Unraveling plant strategies in tidal marshes by investigating plant traits and environmental conditions

Abstract

Aims: Tidal marsh vegetation along estuaries is exposed to strong environmental gradients that determine which species — enabled through specific traits — can establish and persist. With these ecosystems under anthropogenic pressure, in-depth knowledge on the conservation of remaining tidal wetlands and restoration potentials is needed. In this study we elaborate the habitat conditions in the natural vegetation of the Elbe estuary and analyze: (a) which abiotic factors drive species composition; and (b) which species traits are key to the plants’ strategies in this specific ecotone. Location: Three sites in the Elbe estuary (river kilometer 671–703). Methods: We collected data on soil nutrients, inundation period and wave height and sampled traits of the 17 most abundant plant species, which we analyzed by RLQ (three-table analysis, including environment variables [R], species abundance [L] and a species traits table [Q]). Results: We detected a strong ˈwave–disturbance–inundation gradientˈ, which separated sparsely vegetated low-lying plots receiving high wave impact and exposed to long inundation periods, from high-lying plots showing dense vegetation and aerated soils. Close to the shore, plants showed low organ density and high investment into rhizomes, with a correlation of 0.72 between mass fraction of rhizome and phosphorus content of rhizome tissue.

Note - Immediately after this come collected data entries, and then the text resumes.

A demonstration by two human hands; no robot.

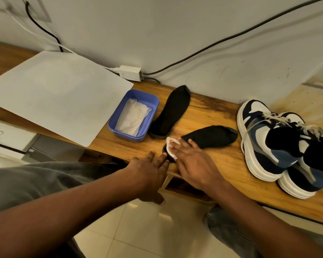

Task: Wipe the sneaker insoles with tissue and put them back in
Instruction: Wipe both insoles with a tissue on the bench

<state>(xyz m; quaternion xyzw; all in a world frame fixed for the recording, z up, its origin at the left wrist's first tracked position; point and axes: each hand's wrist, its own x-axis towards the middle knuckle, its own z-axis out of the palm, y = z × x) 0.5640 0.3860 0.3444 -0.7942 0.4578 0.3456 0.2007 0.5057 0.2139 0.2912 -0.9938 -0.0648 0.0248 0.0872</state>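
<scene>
Right hand [192, 162], fingers flat, presses tissue [171, 148] onto the near insole [211, 136] beneath them, left hand [151, 170] fingers straight, steadying its end; insole judged light, flexible, best lifted by its edges.

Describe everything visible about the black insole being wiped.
The black fabric-topped insole lies flat on the wooden shelf, its grey-edged end pointing toward the sneakers. The right hand presses a white tissue onto its near end, while the left hand's straight fingertips steady that end.
</scene>
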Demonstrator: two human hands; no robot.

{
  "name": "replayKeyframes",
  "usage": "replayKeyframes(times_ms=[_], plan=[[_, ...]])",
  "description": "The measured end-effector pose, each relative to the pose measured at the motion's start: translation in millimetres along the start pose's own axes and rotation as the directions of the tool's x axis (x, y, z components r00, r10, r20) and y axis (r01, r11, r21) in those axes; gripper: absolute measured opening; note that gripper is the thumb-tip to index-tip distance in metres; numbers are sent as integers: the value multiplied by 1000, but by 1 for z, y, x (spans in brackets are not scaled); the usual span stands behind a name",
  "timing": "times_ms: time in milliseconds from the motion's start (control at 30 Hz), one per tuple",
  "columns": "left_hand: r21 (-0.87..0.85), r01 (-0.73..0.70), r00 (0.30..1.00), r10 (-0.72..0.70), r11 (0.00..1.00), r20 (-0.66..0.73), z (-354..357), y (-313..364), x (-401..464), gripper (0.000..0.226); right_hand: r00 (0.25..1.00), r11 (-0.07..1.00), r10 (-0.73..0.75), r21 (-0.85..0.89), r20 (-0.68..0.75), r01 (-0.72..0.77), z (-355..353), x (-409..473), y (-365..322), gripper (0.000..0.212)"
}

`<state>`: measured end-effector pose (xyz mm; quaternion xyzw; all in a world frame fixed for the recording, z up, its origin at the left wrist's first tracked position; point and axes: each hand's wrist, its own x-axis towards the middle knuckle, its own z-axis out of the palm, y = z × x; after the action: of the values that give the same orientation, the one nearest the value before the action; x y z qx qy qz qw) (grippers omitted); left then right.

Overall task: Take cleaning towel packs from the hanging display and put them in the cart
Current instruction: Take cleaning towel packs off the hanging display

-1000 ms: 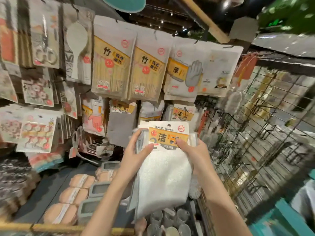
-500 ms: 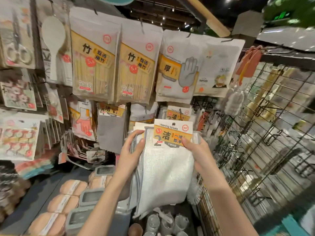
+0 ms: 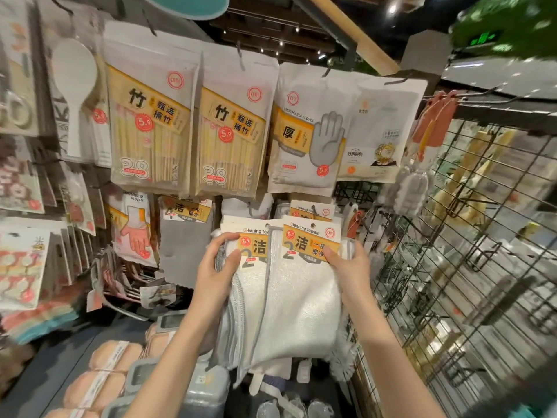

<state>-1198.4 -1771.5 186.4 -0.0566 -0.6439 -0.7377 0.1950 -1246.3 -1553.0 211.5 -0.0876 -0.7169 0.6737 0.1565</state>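
Note:
Two white cleaning towel packs with orange-and-white header cards hang at the middle of the display. My right hand (image 3: 351, 268) pinches the front pack (image 3: 304, 300) at its right edge, thumb on the card. My left hand (image 3: 218, 267) grips the left edge of the pack behind it (image 3: 244, 285), along with several grey-edged towels stacked there. The front pack sits shifted right, so the rear pack's card shows. More towel packs (image 3: 312, 211) hang behind on the hook. No cart is in view.
Bamboo chopstick bags (image 3: 150, 128), a disposable gloves bag (image 3: 304, 137) and household gloves (image 3: 132, 227) hang above and left. A black wire grid panel (image 3: 452, 267) stands at the right. Sponges (image 3: 99, 381) and grey boxes (image 3: 168, 324) lie on the shelf below.
The front towel pack has slid to the right under my right hand, uncovering the card of the pack behind. My view has moved closer and slightly upward.

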Motion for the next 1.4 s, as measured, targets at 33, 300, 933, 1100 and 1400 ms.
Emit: replayKeyframes(times_ms=[33, 300, 933, 1100, 1400], plan=[[7, -12, 1000, 12, 1000, -8, 2, 0, 1, 21, 1000, 1000, 13, 4, -6, -13, 1, 7, 3, 58], [69, -30, 995, 37, 997, -92, 14, -1, 11, 20, 1000, 1000, 0, 7, -26, 0, 0, 53, 6, 35], [92, -58, 980, 74, 994, -185, 10, -16, 26, 22, 988, 993, -106, -61, -116, 99, 11, 94, 33, 38], [56, -46, 980, 56, 997, -192, 9, -17, 30, 22, 982, 988, -142, -84, -121, 133, 15, 92, 32, 38], [71, -32, 984, 44, 997, -170, 10, -22, 32, 21, 984, 972, -176, -163, -27, 169, 32, 121, 32, 22]])
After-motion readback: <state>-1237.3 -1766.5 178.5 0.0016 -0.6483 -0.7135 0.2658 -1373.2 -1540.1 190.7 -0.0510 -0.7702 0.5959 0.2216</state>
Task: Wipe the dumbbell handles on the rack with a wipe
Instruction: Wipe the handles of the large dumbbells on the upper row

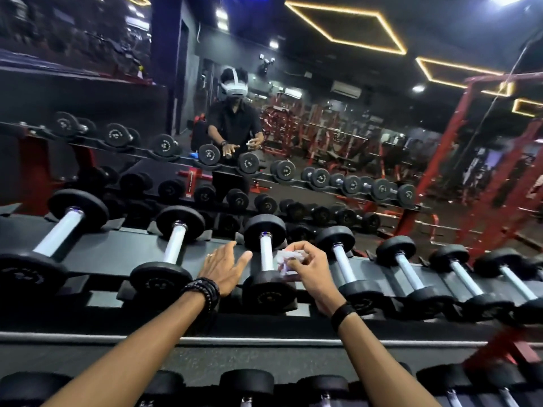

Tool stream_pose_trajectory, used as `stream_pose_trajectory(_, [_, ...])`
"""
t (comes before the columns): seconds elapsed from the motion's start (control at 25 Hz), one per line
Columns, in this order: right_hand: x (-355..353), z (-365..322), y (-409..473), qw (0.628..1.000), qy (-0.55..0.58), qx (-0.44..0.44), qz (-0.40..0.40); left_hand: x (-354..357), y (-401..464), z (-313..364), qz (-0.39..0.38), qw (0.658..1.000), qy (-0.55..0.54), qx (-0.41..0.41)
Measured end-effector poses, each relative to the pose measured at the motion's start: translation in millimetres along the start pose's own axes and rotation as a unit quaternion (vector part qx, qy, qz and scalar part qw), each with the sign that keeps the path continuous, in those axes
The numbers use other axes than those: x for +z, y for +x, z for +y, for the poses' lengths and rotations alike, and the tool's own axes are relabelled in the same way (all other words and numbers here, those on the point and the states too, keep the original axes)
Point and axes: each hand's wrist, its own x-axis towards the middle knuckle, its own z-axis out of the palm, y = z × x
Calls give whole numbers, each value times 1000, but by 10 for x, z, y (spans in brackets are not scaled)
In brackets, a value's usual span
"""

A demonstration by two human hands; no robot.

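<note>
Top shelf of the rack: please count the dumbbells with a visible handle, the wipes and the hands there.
Dumbbells with a visible handle: 7
Wipes: 1
Hands: 2, the left hand and the right hand
Total: 10

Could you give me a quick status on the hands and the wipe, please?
Left hand open, beside the handle. Right hand pinching the wipe against that handle. Nothing in the way.

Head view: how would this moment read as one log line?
right hand: holds wipe beside dumbbell handle | left hand: open, near same handle | rack: dumbbells lined up
</note>
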Motion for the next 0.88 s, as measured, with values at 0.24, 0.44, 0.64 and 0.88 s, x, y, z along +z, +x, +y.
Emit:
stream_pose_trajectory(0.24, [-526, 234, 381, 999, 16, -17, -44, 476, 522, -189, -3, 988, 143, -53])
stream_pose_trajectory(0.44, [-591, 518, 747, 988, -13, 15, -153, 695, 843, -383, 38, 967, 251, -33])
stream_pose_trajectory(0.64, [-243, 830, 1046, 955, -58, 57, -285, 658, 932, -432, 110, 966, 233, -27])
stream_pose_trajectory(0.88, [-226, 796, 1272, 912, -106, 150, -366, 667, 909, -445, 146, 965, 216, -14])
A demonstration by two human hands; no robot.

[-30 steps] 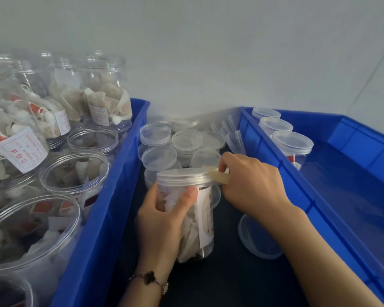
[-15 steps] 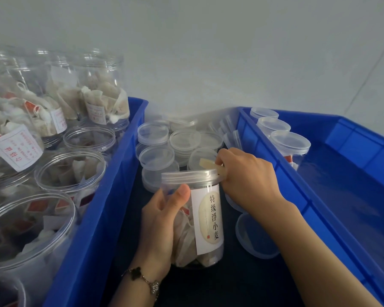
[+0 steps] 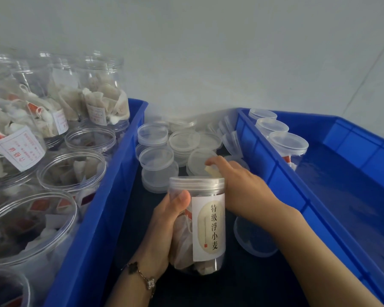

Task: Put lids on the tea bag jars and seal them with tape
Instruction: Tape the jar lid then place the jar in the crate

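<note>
Most fingers of the left hand [image 3: 164, 227] are hidden behind the labelled jar [image 3: 197, 224]. The right blue crate [image 3: 333, 196] is cut off at 3 o'clock, and the open jars [image 3: 31, 229] at 9 o'clock. The small print on the tea bag tags [image 3: 18, 149] cannot be read.

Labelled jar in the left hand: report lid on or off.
On. A clear lid caps the labelled jar; the left hand grips it.

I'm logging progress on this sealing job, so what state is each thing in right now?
Labelled jar: upright, lidded, holds tea bags.
Tape strip: pinched at the lid's edge, one end sticking up.
Left hand: grips the jar's side.
Right hand: pinches the tape.
Left crate's jars: open, filled.
Right crate's jars: lidded.
Spare lids: stacked loose.
</note>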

On higher elevations, plants strongly expressed traits relating to competition, like high allocation to stem biomass. Further, we found species with high leaf chlorophyll content showing low specific leaf area values and a negative correlation with the nutrient gradient. Conclusion: The results of our study are particularly relevant for restoration measures in order to re-establish healthy marsh vegetation. However, changes in the environmental conditions, for instance stronger wave energies by a higher shipping frequency in the river channel and sea level rise may trigger changes in species composition through plant trait adaptations, for example by demanding a stem flexibility beyond what would be structurally feasible.